-- WHAT IS NEEDED --
Return each entry exactly, omitting nothing.
** AVAILABLE DATA follows **
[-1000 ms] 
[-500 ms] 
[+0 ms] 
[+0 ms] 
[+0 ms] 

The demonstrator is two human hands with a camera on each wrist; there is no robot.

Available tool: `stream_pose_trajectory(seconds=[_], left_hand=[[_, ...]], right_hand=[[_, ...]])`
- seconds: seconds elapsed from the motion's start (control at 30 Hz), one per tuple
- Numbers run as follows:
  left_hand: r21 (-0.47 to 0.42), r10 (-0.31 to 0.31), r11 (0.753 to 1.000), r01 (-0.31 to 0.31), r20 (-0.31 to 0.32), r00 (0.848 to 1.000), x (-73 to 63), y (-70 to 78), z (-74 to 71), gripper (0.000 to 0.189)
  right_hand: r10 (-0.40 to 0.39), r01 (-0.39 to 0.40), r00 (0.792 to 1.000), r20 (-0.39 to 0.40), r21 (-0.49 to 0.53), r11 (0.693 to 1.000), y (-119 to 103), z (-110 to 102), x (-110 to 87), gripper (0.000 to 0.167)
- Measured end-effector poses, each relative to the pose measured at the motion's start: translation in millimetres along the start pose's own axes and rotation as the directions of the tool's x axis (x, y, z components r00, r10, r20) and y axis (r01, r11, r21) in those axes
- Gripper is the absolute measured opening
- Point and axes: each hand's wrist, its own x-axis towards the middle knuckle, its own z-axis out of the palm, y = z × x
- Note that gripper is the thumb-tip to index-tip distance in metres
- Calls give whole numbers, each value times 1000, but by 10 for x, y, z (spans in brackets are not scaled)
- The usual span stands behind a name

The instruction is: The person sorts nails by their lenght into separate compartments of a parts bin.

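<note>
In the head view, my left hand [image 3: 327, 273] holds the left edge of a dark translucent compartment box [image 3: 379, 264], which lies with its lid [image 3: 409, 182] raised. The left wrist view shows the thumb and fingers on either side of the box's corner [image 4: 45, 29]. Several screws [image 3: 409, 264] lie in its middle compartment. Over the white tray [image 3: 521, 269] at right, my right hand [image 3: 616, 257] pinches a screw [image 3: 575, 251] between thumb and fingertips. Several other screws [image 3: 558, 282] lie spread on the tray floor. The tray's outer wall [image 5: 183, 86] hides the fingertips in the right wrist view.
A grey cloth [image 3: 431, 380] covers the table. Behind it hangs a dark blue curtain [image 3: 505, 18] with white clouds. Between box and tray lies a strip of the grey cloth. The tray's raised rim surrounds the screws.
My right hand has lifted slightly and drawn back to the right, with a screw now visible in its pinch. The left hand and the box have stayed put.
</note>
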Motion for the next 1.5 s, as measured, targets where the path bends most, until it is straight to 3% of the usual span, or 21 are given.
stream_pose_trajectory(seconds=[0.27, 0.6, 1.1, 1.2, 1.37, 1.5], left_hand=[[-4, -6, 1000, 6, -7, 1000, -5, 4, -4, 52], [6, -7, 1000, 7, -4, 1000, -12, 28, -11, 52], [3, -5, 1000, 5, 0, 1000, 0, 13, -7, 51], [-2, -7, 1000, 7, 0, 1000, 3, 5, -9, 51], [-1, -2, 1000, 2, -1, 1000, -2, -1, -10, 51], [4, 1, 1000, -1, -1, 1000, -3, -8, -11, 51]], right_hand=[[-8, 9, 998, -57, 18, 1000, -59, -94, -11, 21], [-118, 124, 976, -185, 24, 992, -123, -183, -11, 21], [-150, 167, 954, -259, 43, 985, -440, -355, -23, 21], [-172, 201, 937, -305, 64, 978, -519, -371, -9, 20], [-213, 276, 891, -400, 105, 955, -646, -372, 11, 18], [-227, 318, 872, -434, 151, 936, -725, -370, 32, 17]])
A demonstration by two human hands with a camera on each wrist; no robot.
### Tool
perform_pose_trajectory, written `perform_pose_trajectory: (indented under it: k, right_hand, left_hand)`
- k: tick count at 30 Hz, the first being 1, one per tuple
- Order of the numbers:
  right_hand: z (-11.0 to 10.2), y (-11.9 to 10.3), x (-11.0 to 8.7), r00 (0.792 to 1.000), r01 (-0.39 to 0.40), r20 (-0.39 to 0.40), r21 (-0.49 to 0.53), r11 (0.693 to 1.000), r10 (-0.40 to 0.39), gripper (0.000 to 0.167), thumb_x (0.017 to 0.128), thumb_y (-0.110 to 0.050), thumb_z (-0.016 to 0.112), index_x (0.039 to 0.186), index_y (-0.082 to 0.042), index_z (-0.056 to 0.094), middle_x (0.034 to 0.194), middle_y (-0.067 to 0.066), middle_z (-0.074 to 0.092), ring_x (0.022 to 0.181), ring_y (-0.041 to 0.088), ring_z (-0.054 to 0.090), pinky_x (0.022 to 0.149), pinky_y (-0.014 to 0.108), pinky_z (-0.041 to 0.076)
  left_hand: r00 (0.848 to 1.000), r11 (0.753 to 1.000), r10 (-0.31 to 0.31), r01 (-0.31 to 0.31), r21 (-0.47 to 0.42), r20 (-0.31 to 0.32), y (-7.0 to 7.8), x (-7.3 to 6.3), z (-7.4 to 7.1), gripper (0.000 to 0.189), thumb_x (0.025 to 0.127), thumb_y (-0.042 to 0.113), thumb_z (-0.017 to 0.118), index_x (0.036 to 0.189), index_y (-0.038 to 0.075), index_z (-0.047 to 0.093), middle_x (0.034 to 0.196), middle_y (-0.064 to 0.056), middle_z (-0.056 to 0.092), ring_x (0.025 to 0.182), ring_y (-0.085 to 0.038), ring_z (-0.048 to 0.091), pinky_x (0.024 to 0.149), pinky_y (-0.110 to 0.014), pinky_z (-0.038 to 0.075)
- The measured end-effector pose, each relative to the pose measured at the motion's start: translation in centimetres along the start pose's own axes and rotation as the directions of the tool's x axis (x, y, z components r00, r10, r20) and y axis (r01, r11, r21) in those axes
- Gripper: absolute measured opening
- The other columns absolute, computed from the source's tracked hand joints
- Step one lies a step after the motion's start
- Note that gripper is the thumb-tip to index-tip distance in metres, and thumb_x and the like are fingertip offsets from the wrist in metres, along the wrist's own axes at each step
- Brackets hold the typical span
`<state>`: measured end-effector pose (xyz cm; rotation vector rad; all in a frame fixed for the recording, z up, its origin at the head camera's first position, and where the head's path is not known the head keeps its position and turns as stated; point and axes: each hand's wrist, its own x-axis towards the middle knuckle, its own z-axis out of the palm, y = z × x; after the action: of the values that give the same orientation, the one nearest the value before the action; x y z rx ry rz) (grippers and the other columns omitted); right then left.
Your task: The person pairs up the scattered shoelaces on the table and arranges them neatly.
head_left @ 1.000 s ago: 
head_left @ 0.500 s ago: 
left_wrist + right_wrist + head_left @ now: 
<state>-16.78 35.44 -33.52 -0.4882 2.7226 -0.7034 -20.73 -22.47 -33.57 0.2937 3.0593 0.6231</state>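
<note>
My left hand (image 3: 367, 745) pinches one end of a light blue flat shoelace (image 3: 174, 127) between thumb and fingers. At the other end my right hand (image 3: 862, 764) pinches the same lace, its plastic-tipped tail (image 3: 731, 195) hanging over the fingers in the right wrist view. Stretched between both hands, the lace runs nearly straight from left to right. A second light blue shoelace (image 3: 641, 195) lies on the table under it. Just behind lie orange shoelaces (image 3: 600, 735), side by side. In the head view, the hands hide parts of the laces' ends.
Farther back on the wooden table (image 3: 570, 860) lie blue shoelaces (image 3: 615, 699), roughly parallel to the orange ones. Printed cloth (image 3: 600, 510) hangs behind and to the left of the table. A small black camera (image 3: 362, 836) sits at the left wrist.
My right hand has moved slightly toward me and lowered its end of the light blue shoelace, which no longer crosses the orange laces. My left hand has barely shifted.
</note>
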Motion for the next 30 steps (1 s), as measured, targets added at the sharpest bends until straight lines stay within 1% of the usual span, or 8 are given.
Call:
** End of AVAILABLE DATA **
-- THE ANSWER --
[-1000 ms] 
[-500 ms] 
[+0 ms] 
[+0 ms] 
[+0 ms] 

The demonstrator is two human hands with a camera on each wrist; there is no robot.

Available tool: `stream_pose_trajectory(seconds=[_], left_hand=[[_, ...]], right_hand=[[_, ...]])`
- seconds: seconds elapsed from the motion's start (control at 30 Hz), one per tuple
- Numbers run as follows:
  left_hand: r21 (-0.47 to 0.42), r10 (-0.31 to 0.31), r11 (0.753 to 1.000), r01 (-0.31 to 0.31), r20 (-0.31 to 0.32), r00 (0.848 to 1.000), x (-73 to 63), y (-70 to 78), z (-74 to 71), gripper (0.000 to 0.189)
  right_hand: r10 (-0.40 to 0.39), r01 (-0.39 to 0.40), r00 (0.792 to 1.000), r20 (-0.39 to 0.40), r21 (-0.49 to 0.53), r11 (0.693 to 1.000), y (-119 to 103), z (-110 to 102), x (-110 to 87), gripper (0.000 to 0.167)
- Measured end-effector poses, each relative to the pose measured at the motion's start: translation in millimetres along the start pose's own axes and rotation as the directions of the tool's x axis (x, y, z components r00, r10, r20) and y axis (r01, r11, r21) in those axes
- Gripper is the absolute measured opening
- Point and axes: each hand's wrist, its own x-axis towards the middle knuckle, its own z-axis out of the palm, y = z × x
- Note that gripper is the thumb-tip to index-tip distance in metres
- Calls give whole numbers, each value times 1000, but by 10 for x, y, z (spans in brackets are not scaled)
- The usual span stands behind a name

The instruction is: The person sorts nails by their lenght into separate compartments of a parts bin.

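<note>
In the head view, my left hand [image 3: 327, 273] holds the left edge of a dark translucent compartment box [image 3: 379, 264], which lies with its lid [image 3: 409, 182] raised. The left wrist view shows the thumb and fingers on either side of the box's corner [image 4: 45, 29]. Several screws [image 3: 409, 264] lie in its middle compartment. Over the white tray [image 3: 521, 269] at right, my right hand [image 3: 616, 257] pinches a screw [image 3: 575, 251] between thumb and fingertips. Several other screws [image 3: 558, 282] lie spread on the tray floor. The tray's outer wall [image 5: 183, 86] hides the fingertips in the right wrist view.
A grey cloth [image 3: 431, 380] covers the table. Behind it hangs a dark blue curtain [image 3: 505, 18] with white clouds. Between box and tray lies a strip of the grey cloth. The tray's raised rim surrounds the screws.
My right hand has lifted slightly and drawn back to the right, with a screw now visible in its pinch. The left hand and the box have stayed put.
</note>
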Motion for the next 1.5 s, as measured, targets where the path bends most, until it is straight to 3% of the usual span, or 21 are given.
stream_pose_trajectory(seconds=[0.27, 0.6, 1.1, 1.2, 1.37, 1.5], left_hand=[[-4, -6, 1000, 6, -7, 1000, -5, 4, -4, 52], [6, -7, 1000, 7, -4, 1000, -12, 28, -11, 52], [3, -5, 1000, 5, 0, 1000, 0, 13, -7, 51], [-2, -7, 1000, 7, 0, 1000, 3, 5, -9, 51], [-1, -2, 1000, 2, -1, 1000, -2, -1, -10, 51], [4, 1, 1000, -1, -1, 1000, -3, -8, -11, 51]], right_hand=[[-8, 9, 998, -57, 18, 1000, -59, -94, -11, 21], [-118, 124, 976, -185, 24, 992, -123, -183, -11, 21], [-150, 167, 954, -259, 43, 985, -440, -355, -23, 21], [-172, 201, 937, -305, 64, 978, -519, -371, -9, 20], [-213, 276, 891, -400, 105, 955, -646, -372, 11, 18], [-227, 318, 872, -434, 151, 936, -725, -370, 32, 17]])
A demonstration by two human hands with a camera on each wrist; no robot.
### Tool
perform_pose_trajectory, written `perform_pose_trajectory: (indented under it: k, right_hand, left_hand)`
- k: tick count at 30 Hz, the first being 1, one per tuple
- Order of the numbers:
  right_hand: z (-11.0 to 10.2), y (-11.9 to 10.3), x (-11.0 to 8.7), r00 (0.792 to 1.000), r01 (-0.39 to 0.40), r20 (-0.39 to 0.40), r21 (-0.49 to 0.53), r11 (0.693 to 1.000), r10 (-0.40 to 0.39), gripper (0.000 to 0.167), thumb_x (0.017 to 0.128), thumb_y (-0.110 to 0.050), thumb_z (-0.016 to 0.112), index_x (0.039 to 0.186), index_y (-0.082 to 0.042), index_z (-0.056 to 0.094), middle_x (0.034 to 0.194), middle_y (-0.067 to 0.066), middle_z (-0.074 to 0.092), ring_x (0.022 to 0.181), ring_y (-0.041 to 0.088), ring_z (-0.054 to 0.090), pinky_x (0.022 to 0.149), pinky_y (-0.014 to 0.108), pinky_z (-0.041 to 0.076)
  left_hand: r00 (0.848 to 1.000), r11 (0.753 to 1.000), r10 (-0.31 to 0.31), r01 (-0.31 to 0.31), r21 (-0.47 to 0.42), r20 (-0.31 to 0.32), y (-7.0 to 7.8), x (-7.3 to 6.3), z (-7.4 to 7.1), gripper (0.000 to 0.189), thumb_x (0.025 to 0.127), thumb_y (-0.042 to 0.113), thumb_z (-0.017 to 0.118), index_x (0.036 to 0.189), index_y (-0.038 to 0.075), index_z (-0.047 to 0.093), middle_x (0.034 to 0.196), middle_y (-0.064 to 0.056), middle_z (-0.056 to 0.092), ring_x (0.025 to 0.182), ring_y (-0.085 to 0.038), ring_z (-0.048 to 0.091), pinky_x (0.024 to 0.149), pinky_y (-0.110 to 0.014), pinky_z (-0.038 to 0.075)
- The measured end-effector pose, each relative to the pose measured at the motion's start: translation in centimetres along the start pose's own axes and rotation as the directions of the tool's x axis (x, y, z components r00, r10, r20) and y axis (r01, r11, r21) in those axes
- Gripper: absolute measured opening
- The other columns absolute, computed from the source's tracked hand joints
- Step one lies a step after the motion's start
- Note that gripper is the thumb-tip to index-tip distance in metres, and thumb_x and the like are fingertip offsets from the wrist in metres, along the wrist's own axes at each step
- Brackets hold the typical span
`<state>`: measured end-effector pose (xyz cm; rotation vector rad; all in a frame fixed for the recording, z up, its origin at the head camera's first position, and where the head's path is not known the head keeps its position and turns as stated; point and axes: each hand's wrist, its own x-axis towards the middle knuckle, its own z-axis out of the palm, y = z × x; after the action: of the values that give the same orientation, the one nearest the value before the action; x y z rx ry rz) (grippers and the other columns omitted); right then left.
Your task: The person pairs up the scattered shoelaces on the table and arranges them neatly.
head_left @ 1.000 s ago: 
head_left @ 0.500 s ago: 
left_wrist + right_wrist + head_left @ now: 
<state>-16.78 35.44 -33.52 -0.4882 2.7226 -0.7034 -20.73 -22.47 -33.57 0.2937 3.0593 0.6231</state>
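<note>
My left hand (image 3: 367, 745) pinches one end of a light blue flat shoelace (image 3: 174, 127) between thumb and fingers. At the other end my right hand (image 3: 862, 764) pinches the same lace, its plastic-tipped tail (image 3: 731, 195) hanging over the fingers in the right wrist view. Stretched between both hands, the lace runs nearly straight from left to right. A second light blue shoelace (image 3: 641, 195) lies on the table under it. Just behind lie orange shoelaces (image 3: 600, 735), side by side. In the head view, the hands hide parts of the laces' ends.
Farther back on the wooden table (image 3: 570, 860) lie blue shoelaces (image 3: 615, 699), roughly parallel to the orange ones. Printed cloth (image 3: 600, 510) hangs behind and to the left of the table. A small black camera (image 3: 362, 836) sits at the left wrist.
My right hand has moved slightly toward me and lowered its end of the light blue shoelace, which no longer crosses the orange laces. My left hand has barely shifted.
</note>
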Motion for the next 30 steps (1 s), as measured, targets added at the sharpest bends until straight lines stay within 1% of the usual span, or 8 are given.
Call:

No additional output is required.